Results include confidence levels (High/Medium/Low) based on scan success combinations.
Common DBA scenarios:
Security considerations:
The Discovery phase is non-intrusive, but the Scan phase generates network traffic and authentication attempts across your infrastructure. This creates audit logs and may trigger security monitoring systems. Some scan types require elevated privileges for WMI access or SQL connections. Always coordinate with your security team before running network-wide scans, especially in regulated environments.
Find-DbaInstance
[-Credential <PSCredential>]
[-SqlCredential <PSCredential>]
[-ScanType {TCPPort | SqlConnect | SqlService | DNSResolve | SPN | Browser | Ping | Default | All}]

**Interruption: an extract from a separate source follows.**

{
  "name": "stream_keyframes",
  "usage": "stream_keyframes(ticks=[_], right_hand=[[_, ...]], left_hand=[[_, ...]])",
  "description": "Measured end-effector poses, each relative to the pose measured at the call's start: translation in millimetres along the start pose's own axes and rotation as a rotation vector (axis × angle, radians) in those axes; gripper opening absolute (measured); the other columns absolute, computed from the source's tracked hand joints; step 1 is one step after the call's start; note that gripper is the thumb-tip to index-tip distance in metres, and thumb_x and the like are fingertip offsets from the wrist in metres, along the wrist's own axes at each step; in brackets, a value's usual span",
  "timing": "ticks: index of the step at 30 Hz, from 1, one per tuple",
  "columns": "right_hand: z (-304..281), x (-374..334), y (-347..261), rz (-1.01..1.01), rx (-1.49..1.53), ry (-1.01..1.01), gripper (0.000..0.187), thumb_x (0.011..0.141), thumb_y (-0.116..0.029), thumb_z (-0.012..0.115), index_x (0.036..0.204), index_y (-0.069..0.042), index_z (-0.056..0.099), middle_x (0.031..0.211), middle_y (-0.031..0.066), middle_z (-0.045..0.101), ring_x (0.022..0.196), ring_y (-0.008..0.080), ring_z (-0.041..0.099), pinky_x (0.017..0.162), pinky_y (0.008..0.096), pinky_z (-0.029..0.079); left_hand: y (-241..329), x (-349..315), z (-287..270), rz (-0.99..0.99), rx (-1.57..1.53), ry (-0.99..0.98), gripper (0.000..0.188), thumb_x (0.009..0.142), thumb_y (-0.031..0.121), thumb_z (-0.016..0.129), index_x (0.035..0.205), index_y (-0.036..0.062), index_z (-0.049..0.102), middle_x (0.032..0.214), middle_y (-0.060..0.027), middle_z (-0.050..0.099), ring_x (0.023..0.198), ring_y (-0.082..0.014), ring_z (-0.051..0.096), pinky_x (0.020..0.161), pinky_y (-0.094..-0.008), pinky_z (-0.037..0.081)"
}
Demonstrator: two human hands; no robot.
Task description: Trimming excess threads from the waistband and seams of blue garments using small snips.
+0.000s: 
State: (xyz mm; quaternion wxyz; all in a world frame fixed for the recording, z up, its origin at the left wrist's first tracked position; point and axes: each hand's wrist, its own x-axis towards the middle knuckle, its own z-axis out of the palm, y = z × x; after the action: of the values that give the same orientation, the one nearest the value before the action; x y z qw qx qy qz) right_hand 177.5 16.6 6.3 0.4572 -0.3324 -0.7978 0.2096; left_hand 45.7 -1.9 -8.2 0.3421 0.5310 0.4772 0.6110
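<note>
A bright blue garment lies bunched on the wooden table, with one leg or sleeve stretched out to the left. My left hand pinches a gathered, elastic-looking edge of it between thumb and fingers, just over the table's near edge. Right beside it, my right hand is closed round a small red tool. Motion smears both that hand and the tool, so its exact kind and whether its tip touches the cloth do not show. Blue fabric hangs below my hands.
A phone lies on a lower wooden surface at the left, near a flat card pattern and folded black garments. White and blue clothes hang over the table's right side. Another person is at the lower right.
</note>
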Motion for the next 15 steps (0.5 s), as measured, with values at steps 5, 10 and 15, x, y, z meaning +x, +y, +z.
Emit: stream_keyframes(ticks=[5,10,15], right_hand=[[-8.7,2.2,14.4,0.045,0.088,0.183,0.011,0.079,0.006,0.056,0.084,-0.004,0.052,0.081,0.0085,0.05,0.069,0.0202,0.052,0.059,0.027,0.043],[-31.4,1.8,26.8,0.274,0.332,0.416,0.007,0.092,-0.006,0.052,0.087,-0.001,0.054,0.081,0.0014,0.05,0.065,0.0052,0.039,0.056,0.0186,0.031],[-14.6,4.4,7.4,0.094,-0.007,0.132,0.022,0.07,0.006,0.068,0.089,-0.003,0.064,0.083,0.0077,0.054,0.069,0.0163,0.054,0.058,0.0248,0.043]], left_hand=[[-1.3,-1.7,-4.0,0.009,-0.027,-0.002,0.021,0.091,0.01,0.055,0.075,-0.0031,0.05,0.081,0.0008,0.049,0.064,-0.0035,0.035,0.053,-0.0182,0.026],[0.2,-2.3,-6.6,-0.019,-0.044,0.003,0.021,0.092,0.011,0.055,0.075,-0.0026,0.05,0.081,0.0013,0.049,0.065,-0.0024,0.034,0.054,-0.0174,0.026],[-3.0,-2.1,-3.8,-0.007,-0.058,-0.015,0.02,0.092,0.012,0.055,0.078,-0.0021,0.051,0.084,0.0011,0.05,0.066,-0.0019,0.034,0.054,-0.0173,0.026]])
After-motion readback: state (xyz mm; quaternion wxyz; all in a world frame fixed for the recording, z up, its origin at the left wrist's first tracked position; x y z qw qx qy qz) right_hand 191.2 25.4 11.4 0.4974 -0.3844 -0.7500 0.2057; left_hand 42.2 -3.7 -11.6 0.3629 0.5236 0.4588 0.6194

[-DomainController <String>]
[-TCPPort <Int32[]>]
[-MinimumConfidence {None | Low | Medium | High}]
[-EnableException]
[<CommonParameters>]
Find-DbaInstance -ComputerName <DbaInstanceParameter[]>
[-Credential <PSCredential>]
[-SqlCredential <PSCredential>]
[-ScanType {TCPPort | SqlConnect | SqlService | DNSResolve | SPN | Browser | Ping | Default | All}]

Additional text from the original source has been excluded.